- [WHAT YOU HAVE TO DO]
Word for word, copy out the records given below.

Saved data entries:
.....

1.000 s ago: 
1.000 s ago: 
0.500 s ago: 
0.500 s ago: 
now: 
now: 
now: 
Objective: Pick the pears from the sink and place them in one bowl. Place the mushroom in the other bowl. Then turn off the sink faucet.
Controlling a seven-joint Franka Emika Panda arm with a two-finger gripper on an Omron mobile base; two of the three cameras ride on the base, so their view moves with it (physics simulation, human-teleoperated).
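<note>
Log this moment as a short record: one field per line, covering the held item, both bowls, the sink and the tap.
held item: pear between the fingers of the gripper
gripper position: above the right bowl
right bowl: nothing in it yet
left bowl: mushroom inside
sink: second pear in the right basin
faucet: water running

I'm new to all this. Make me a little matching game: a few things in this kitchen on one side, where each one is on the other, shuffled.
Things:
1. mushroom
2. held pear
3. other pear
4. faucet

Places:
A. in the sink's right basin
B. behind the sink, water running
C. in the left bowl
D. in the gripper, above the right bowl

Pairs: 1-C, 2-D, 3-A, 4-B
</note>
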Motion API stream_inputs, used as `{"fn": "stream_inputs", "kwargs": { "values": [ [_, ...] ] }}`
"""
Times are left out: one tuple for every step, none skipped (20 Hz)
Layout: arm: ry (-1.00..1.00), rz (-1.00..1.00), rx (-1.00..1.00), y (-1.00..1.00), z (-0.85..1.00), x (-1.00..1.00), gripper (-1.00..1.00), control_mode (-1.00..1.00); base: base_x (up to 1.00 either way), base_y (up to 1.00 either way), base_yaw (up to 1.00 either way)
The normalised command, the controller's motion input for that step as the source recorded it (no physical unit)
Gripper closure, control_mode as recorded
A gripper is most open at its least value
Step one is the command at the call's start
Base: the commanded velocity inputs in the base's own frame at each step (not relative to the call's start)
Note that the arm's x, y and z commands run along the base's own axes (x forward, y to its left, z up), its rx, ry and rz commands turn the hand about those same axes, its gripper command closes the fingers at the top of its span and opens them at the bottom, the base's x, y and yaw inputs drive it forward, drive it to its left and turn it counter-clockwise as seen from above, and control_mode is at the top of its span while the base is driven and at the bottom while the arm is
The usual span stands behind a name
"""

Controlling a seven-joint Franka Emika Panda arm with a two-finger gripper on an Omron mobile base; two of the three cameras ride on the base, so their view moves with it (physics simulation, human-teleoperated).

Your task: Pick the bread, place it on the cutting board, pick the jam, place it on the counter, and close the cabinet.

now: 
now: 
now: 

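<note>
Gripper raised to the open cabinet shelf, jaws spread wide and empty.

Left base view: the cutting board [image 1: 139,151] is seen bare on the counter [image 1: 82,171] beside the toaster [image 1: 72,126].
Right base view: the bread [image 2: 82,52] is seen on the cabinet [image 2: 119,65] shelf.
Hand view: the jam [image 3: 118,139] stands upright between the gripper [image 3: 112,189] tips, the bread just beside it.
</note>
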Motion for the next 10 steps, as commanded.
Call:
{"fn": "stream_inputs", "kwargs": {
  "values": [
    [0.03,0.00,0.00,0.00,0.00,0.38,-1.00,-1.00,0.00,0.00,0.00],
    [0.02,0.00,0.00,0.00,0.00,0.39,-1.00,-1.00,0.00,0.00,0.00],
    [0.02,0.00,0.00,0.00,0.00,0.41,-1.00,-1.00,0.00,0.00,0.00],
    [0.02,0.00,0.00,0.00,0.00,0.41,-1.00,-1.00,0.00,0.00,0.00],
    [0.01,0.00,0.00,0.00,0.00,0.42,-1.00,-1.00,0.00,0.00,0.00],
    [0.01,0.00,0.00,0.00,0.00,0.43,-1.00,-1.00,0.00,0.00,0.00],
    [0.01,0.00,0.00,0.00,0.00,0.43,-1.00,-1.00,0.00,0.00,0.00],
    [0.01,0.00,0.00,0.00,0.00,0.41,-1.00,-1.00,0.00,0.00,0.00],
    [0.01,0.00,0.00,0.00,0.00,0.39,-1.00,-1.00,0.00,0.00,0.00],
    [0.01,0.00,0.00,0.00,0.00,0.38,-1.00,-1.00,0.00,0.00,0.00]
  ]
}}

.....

- [RESULT FOR THIS TASK]
1.000 s ago: 
1.000 s ago: 
0.500 s ago: 
0.500 s ago: 
now: 
now: 
now: 
Objective: Pick the pears from the sink and place them in one bowl. Place the mushroom in the other bowl. Then turn off the sink faucet.
Controlling a seven-joint Franka Emika Panda arm with a two-finger gripper on an Omron mobile base; two of the three cameras ride on the base, so their view moves with it (physics simulation, human-teleoperated).
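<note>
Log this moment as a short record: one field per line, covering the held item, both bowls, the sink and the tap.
held item: pear between the fingers of the gripper
gripper position: above the right bowl
right bowl: nothing in it yet
left bowl: mushroom inside
sink: second pear in the right basin
faucet: water running

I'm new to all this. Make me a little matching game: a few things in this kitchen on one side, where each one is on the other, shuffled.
Things:
1. mushroom
2. held pear
3. other pear
4. faucet

Places:
A. in the sink's right basin
B. behind the sink, water running
C. in the left bowl
D. in the gripper, above the right bowl

Pairs: 1-C, 2-D, 3-A, 4-B
</note>
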Motion API stream_inputs, used as `{"fn": "stream_inputs", "kwargs": { "values": [ [_, ...] ] }}`
"""
Times are left out: one tuple for every step, none skipped (20 Hz)
Layout: arm: ry (-1.00..1.00), rz (-1.00..1.00), rx (-1.00..1.00), y (-1.00..1.00), z (-0.85..1.00), x (-1.00..1.00), gripper (-1.00..1.00), control_mode (-1.00..1.00); base: base_x (up to 1.00 either way), base_y (up to 1.00 either way), base_yaw (up to 1.00 either way)
The normalised command, the controller's motion input for that step as the source recorded it (no physical unit)
Gripper closure, control_mode as recorded
A gripper is most open at its least value
Step one is the command at the call's start
Base: the commanded velocity inputs in the base's own frame at each step (not relative to the call's start)
Note that the arm's x, y and z commands run along the base's own axes (x forward, y to its left, z up), its rx, ry and rz commands turn the hand about those same axes, its gripper command closes the fingers at the top of its span and opens them at the bottom, the base's x, y and yaw inputs drive it forward, drive it to its left and turn it counter-clockwise as seen from above, and control_mode is at the top of its span while the base is driven and at the bottom while the arm is
The usual span stands behind a name
"""

Controlling a seven-joint Franka Emika Panda arm with a two-finger gripper on an Omron mobile base; two of the three cameras ride on the base, so their view moves with it (physics simulation, human-teleoperated).

Your task: Pick the bread, place it on the cutting board, pick the jam, place it on the counter, and close the cabinet.

now: 
now: 
now: 

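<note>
Gripper raised to the open cabinet shelf, jaws spread wide and empty.

Left base view: the cutting board [image 1: 139,151] is seen bare on the counter [image 1: 82,171] beside the toaster [image 1: 72,126].
Right base view: the bread [image 2: 82,52] is seen on the cabinet [image 2: 119,65] shelf.
Hand view: the jam [image 3: 118,139] stands upright between the gripper [image 3: 112,189] tips, the bread just beside it.
</note>
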Motion for the next 10 steps, as commanded.
Call:
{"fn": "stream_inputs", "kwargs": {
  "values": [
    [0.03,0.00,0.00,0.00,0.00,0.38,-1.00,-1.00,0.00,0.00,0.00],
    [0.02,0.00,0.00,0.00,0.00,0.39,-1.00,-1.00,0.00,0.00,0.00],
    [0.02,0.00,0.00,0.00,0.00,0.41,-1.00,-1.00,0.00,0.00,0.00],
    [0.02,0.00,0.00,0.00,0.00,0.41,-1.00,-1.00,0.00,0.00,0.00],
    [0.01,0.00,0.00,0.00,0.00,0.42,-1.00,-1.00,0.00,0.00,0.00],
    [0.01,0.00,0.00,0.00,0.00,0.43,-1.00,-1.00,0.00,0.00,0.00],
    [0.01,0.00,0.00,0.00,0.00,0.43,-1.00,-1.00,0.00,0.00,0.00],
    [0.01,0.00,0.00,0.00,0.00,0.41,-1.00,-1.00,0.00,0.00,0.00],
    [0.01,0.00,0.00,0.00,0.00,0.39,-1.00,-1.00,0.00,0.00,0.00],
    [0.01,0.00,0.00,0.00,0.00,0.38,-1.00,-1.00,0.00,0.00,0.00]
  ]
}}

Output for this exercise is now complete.